◆ TASK DETAILS ◆
For the listing underneath, give the count of lines containing the string "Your" and nothing further.

START EXERCISE MATERIALS

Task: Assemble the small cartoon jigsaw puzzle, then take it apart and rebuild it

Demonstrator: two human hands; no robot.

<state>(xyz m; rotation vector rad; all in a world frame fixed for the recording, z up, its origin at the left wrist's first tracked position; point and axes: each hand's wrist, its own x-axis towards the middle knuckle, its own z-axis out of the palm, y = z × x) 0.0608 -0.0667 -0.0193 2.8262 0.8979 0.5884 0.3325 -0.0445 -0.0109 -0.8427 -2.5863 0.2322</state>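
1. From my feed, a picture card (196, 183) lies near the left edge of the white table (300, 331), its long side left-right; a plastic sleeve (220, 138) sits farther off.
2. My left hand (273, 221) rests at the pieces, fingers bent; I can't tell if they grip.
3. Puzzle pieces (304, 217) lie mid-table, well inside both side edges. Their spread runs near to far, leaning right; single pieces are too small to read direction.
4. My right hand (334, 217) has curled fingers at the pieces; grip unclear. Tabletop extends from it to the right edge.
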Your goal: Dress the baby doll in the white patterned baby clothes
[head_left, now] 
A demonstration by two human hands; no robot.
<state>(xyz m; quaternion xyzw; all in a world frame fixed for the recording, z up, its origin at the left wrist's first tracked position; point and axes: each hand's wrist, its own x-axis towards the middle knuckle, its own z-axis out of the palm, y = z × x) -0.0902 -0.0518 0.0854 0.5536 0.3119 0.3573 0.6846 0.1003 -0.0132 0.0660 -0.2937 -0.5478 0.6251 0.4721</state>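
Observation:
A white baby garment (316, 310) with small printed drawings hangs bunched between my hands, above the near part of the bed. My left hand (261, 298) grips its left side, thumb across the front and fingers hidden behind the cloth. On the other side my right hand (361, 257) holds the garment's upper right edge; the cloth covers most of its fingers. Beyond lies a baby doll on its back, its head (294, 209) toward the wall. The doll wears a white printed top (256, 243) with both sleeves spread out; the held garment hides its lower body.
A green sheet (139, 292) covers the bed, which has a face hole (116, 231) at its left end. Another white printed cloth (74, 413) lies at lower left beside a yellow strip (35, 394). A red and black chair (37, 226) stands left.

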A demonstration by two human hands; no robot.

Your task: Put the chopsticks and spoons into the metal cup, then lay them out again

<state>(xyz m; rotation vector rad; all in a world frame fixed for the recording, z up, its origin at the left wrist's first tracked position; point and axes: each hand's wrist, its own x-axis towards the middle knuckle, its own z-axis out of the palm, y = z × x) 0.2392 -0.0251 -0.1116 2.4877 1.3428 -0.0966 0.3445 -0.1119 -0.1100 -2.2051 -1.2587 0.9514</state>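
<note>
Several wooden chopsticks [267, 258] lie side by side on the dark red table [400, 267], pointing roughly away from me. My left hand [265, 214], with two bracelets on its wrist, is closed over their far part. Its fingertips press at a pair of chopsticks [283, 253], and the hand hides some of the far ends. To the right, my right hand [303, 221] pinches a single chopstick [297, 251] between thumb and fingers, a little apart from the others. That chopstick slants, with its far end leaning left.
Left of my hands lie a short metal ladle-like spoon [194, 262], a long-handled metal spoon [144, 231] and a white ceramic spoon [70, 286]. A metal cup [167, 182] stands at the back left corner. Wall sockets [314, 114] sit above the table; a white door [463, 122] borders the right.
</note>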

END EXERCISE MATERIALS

◆ TASK OUTPUT ◆
2